Aus der Immobilienwirtschaft war trotzdem sofort zu hören: „Untragbare Anforderungen für den Neubau“. Das sehen viele Bauherren offensichtlich anders. Laut einer vom Bundesbauministerium beauftragten Studie (Webcode 380650) haben über 50 % aller Neubauten eine um mindestens 30 % höhere Energieeffizienz als es die EnEV fordert, über 10 % sind um mindestens 45 % besser.

Berücksichtigt man, dass eine planbare Verschärfung von Anforderungen Innovationspotenziale zur Kostensenkung freisetzen, ist der Entwurf zur Novellierung der EnEV nicht nur mutlos, sondern eine kostensteigernde Innovationsbremse. Ab 2021 sollen EU-weit alle neuen Gebäude Niedrigstenergiegebäude sein. Zwar ist dieser Standard noch nicht eindeutig definiert, er ist aber signifikant unter dem EnEV-Niveau für 2016 einzuordnen.
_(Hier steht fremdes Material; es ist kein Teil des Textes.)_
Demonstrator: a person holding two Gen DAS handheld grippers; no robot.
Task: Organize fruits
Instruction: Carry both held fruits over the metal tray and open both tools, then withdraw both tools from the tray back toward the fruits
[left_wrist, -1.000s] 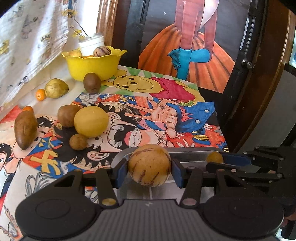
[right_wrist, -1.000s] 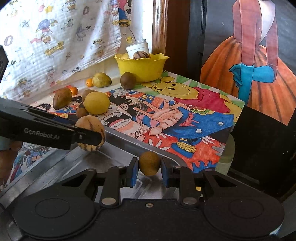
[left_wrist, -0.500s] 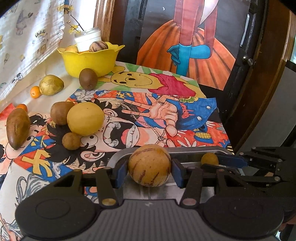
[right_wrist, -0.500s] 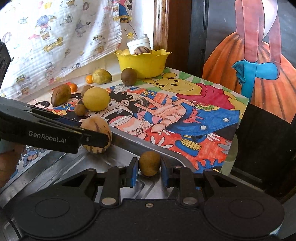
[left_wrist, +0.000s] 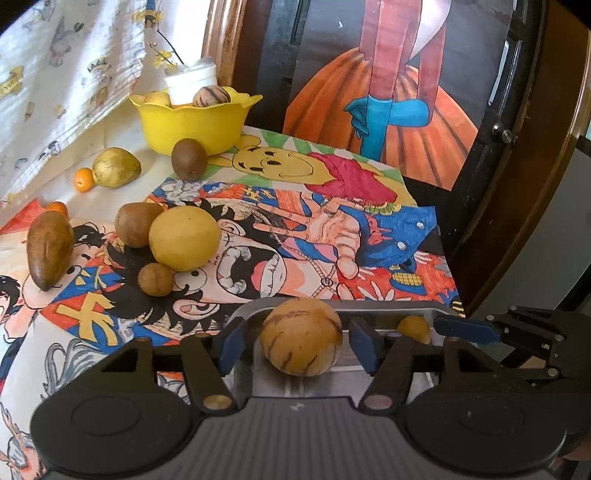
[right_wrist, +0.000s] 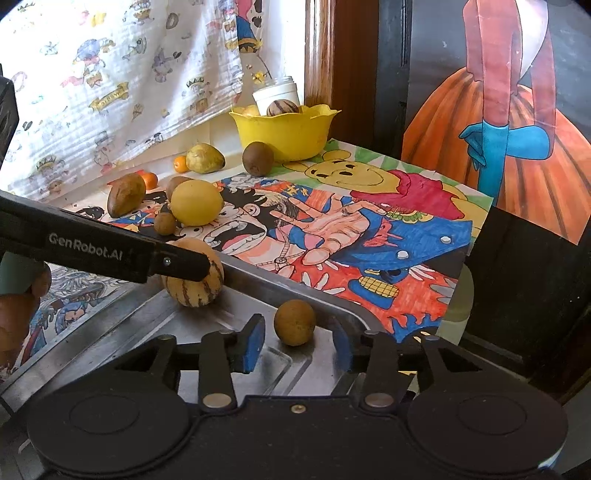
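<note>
A striped tan round fruit (left_wrist: 301, 338) rests in the metal tray (left_wrist: 384, 308), between the pads of my left gripper (left_wrist: 300, 345), which stand apart from it. It also shows in the right wrist view (right_wrist: 194, 275) behind the left gripper's finger (right_wrist: 110, 249). A small brown round fruit (right_wrist: 294, 322) sits on the tray (right_wrist: 258, 280) between the open pads of my right gripper (right_wrist: 295, 345), untouched. It also shows in the left wrist view (left_wrist: 414, 328).
On the cartoon cloth lie a big yellow fruit (left_wrist: 184, 243), brown fruits (left_wrist: 136, 229), a small brown ball (left_wrist: 155, 279), a long brown fruit (left_wrist: 50, 249), a kiwi (left_wrist: 189, 158), a pear (left_wrist: 115, 172) and small oranges (left_wrist: 83, 179). A yellow bowl (left_wrist: 194, 123) stands at the back.
Both grippers have opened: the left one let go of the striped fruit and the right one let go of the small brown fruit. Both fruits now rest in the tray.
</note>
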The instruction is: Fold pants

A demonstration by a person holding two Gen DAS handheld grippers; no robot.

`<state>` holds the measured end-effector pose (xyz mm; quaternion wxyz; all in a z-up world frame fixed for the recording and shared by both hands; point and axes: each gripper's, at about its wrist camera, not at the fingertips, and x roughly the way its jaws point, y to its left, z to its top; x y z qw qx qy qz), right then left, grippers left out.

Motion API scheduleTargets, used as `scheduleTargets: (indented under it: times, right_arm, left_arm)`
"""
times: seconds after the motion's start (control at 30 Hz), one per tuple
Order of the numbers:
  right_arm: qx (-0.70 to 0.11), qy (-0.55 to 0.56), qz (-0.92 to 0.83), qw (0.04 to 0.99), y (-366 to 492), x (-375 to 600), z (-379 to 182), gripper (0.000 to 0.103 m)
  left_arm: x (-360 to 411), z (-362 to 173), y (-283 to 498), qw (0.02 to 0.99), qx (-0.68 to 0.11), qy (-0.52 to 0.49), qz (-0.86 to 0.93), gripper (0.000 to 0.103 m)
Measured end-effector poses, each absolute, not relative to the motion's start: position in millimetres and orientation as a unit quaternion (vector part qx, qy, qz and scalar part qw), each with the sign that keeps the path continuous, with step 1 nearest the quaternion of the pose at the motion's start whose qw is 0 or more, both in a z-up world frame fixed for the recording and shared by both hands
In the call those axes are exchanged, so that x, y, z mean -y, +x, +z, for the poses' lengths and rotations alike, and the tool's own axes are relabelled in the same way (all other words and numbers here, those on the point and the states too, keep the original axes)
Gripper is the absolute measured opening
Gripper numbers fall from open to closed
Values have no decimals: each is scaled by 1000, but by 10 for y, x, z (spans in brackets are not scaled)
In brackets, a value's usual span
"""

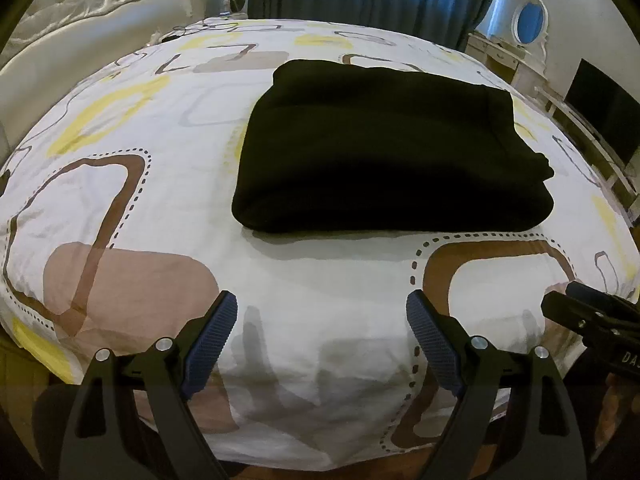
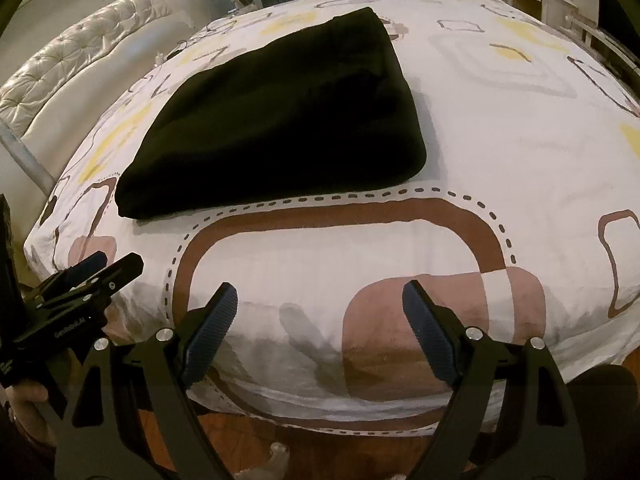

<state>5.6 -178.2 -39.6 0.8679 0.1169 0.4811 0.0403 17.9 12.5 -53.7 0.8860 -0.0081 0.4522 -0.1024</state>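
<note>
Pants point(image 1: 384, 148) lie as a black, compactly folded bundle in the middle of the patterned bedspread point(image 1: 132, 184), well beyond both tools. Your left gripper point(image 1: 322, 320) and right gripper point(image 2: 320, 312) hover over the near edge of the bed, jaws wide apart and holding nothing. If the fold looks finished to you, only square any loose corner, such as the bulge at the right edge, pressing lightly so the layers don't shift.

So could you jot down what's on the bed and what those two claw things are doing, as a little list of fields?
item: black pants, folded into a compact rectangle
surface: patterned bedspread
left gripper: open, empty, short of the pants
right gripper: open, empty, short of the pants
contact: neither touches the pants
</note>
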Motion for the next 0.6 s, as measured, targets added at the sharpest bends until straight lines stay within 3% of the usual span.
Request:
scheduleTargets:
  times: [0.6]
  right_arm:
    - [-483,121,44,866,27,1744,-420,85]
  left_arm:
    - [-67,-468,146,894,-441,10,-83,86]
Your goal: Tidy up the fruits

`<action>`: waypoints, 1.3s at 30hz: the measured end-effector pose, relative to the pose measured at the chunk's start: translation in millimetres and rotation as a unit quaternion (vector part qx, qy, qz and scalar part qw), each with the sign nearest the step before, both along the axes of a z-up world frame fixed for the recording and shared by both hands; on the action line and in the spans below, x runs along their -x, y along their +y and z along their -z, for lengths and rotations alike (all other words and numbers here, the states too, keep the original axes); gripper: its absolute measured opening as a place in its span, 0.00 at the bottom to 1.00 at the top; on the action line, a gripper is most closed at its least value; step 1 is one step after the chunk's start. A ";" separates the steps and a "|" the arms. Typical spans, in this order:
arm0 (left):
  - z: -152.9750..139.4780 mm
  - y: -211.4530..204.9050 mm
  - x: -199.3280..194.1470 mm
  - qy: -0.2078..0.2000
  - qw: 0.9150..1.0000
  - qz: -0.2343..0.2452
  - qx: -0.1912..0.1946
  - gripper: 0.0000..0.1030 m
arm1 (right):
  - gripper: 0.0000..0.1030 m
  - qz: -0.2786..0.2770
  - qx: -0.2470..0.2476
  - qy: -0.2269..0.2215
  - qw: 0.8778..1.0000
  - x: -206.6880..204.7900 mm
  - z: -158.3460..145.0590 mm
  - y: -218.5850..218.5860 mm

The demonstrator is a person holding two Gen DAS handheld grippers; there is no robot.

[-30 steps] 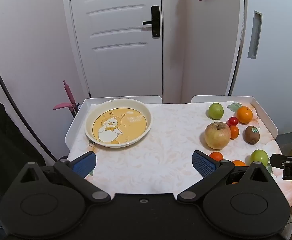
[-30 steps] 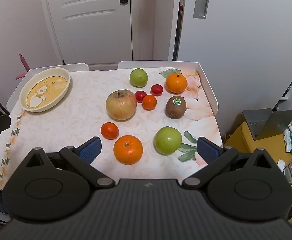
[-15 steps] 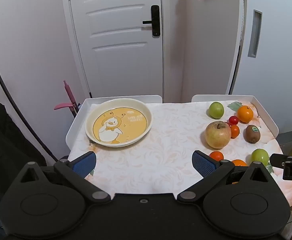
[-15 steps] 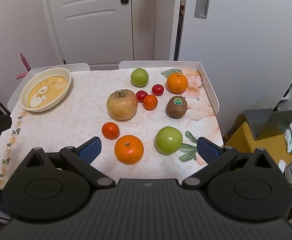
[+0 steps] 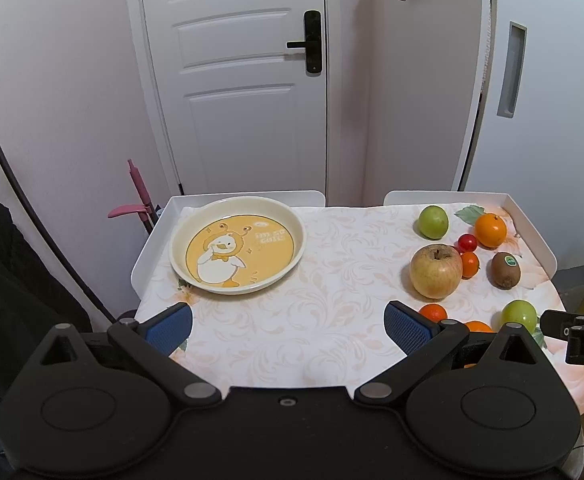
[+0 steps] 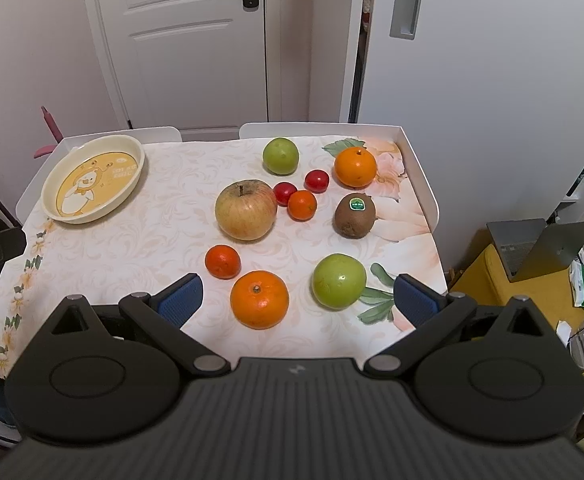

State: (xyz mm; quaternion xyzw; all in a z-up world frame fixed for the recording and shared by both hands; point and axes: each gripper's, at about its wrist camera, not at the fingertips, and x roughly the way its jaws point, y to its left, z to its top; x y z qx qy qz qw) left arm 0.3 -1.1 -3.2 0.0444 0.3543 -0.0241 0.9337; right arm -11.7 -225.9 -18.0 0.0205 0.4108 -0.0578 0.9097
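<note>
A cream plate with a duck picture (image 5: 238,254) (image 6: 92,178) lies empty at the table's far left. Fruit lies loose on the right half: a big apple (image 6: 246,210) (image 5: 436,271), a kiwi (image 6: 355,216), two oranges (image 6: 355,167) (image 6: 259,299), two green apples (image 6: 280,155) (image 6: 339,281), small tangerines (image 6: 222,261) (image 6: 302,205) and two cherry tomatoes (image 6: 317,180). My left gripper (image 5: 288,326) is open and empty over the near edge. My right gripper (image 6: 296,300) is open and empty, just short of the near orange and green apple.
The table has a floral cloth and a raised white rim (image 6: 420,176) at the back and sides. A white door (image 5: 236,80) stands behind. A laptop on a yellow box (image 6: 532,248) sits on the floor to the right. The right gripper's body shows in the left wrist view (image 5: 580,334).
Both views have shifted slightly; the right gripper has edged a little nearer the fruit. Nothing on the table has moved.
</note>
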 end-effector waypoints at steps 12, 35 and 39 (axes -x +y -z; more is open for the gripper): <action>-1.1 1.3 0.4 0.001 1.000 -0.003 0.003 1.00 | 1.00 0.000 0.001 -0.001 1.000 0.0 -1.4 1.1; -1.5 -2.2 2.2 0.002 1.000 -0.002 0.003 1.00 | 1.00 0.001 0.002 -0.004 1.000 1.9 -3.9 0.6; -1.5 -3.3 4.6 0.001 1.000 -0.003 0.003 1.00 | 1.00 0.002 0.000 -0.006 1.000 3.0 -5.5 -2.6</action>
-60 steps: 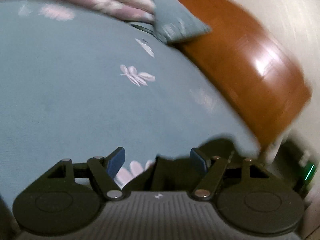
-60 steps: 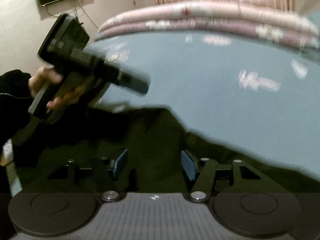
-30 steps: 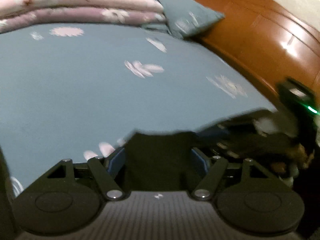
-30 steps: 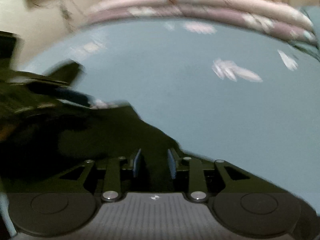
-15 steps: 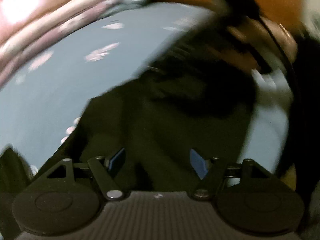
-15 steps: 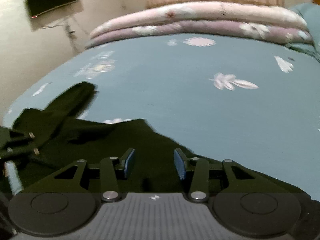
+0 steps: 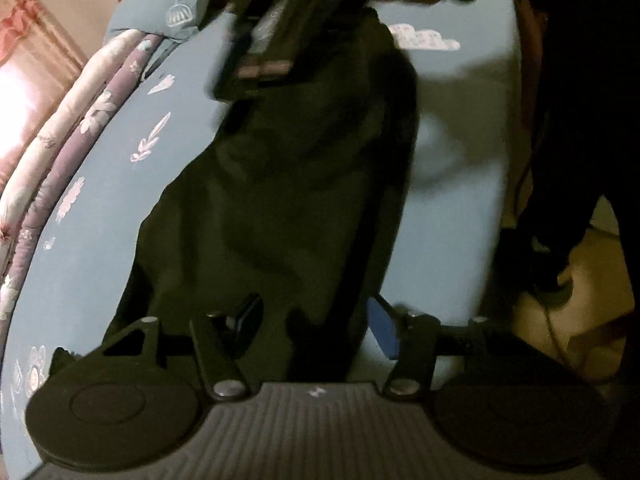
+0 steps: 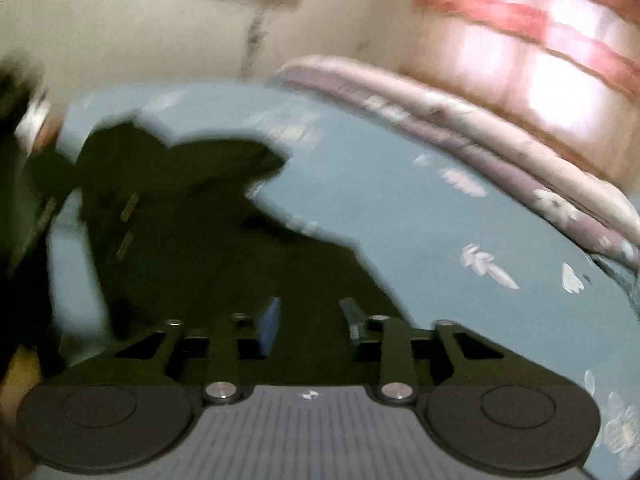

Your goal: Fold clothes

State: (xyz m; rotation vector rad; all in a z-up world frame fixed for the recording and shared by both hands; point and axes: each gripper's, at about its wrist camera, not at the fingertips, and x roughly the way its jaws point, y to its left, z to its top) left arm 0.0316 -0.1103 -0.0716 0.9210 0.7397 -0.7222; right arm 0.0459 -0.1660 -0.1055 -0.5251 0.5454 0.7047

Dr. Peter Ramsauer sollte sich einmal an seinen Antritt als Bauminister erinnern. Am 11. November 2009 hatte er dem Deutschen Bundestag die Schwerpunkte seiner Politik erklärt (Webcode 264623): „Wir hätten es uns vor 20 Jahren nicht träumen lassen, dass wir eines Tages mit einer Entwicklung, die inzwischen Standard ist – ich meine das sogenannte Passivhaus – den Energieverbrauch beim Heizen auf rund 15 kWh/(m2 a) herunterschrauben könnten?“ Raumsauer versprach damals, dass er „diese großartige Perspektive“ über sein Ministerium „mit allen Kräften anschieben und fördern werde“. Aus der Traum?